My thesis holds that the rapid deterioration of our fiscal standing was only interrupted by an extraordinary (and unrepeatable) 15-year boom in private-sector Credit creation.  In particular, this historic debt expansion was dominated by a profound change – including a massive expansion - in financial sector risk intermediation.  Between 1993 and 2008, GSE assets ballooned from $631bn to $3.4 TN.  Over this period, the agency MBS market expanded from about $1.4 TN to end 2009 at $4.96 TN.  The asset-backed securities market surpassed $4.5 Trillion in 2007, up from about $400bn to begin 1993.  Broker/Dealer assets began 1993 at less than $400bn and grew to about $3.1 TN.  After ending 1993 at $3.3 TN, total U.S. financial sector borrowings closed 2008 above $17.0 TN.  In the ten years 1998 through 2007, total mortgage debt jumped from $5.13 TN to $14.5 TN, a historic gain of 183%.  These were “once-in-a-lifetime” financial and economic developments.

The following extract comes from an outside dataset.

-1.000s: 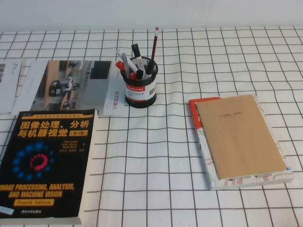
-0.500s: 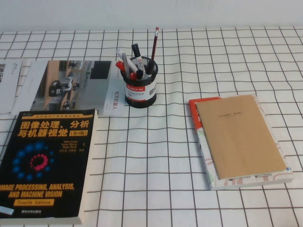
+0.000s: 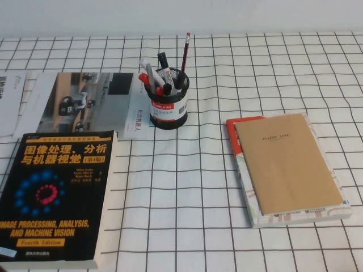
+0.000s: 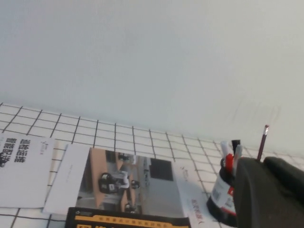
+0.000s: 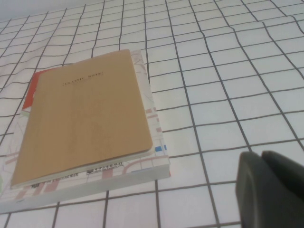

This enormous increase in debt inflated asset prices, inflated incomes, inflated spending, and inflated government receipts and expenditures.  In particular, the huge expansion of household and financial sector debt was chiefly responsible for filling government coffers from Washington to Sacramento.  Politicians extrapolated this bonanza and spent unwisely.  But the 2008 bursting of the mortgage/Wall Street finance Bubble abruptly ended this cycle of Credit inflation.  Much of the debt intermediated through the U.S. Credit system was discredited.  The housing mania was terminated, resulting in a collapse in demand for mortgage Credit. 

In the post-Bubble backdrop, private-sector (household and financial sector) Credit has contracted, and there is little prospect for meaningful expansion for some years to come.  Unlike the early nineties, there will be no miraculous new type of finance to fuel booms in the economy, asset prices, and government receipts.  Financial innovation and the reckless expansion of Wall Street finance will not bail out Washington.  We're basically left with a massive expansion of government debt until the markets decide to impose discipline.

Our recovery has been completely dependent upon government spending and ultra-loose monetary policy.  This has entailed an incredible increase in Treasury borrowings.  The markets assume our rapidly deteriorating fiscal situation will improve as the economy recovers.  On the spending side, the economy is now dependent on massive federal stimulus.  I don’t expect any self-imposed restraint on government expenditures.  And, importantly, it would take renewed expansion of private-sector debt to meaningfully boost the ratio of governmental receipts to expenditures.  Washington – or the states – can’t spend its way to fiscal recovery.  Instead, we’re witnessing a fiscal train wreck.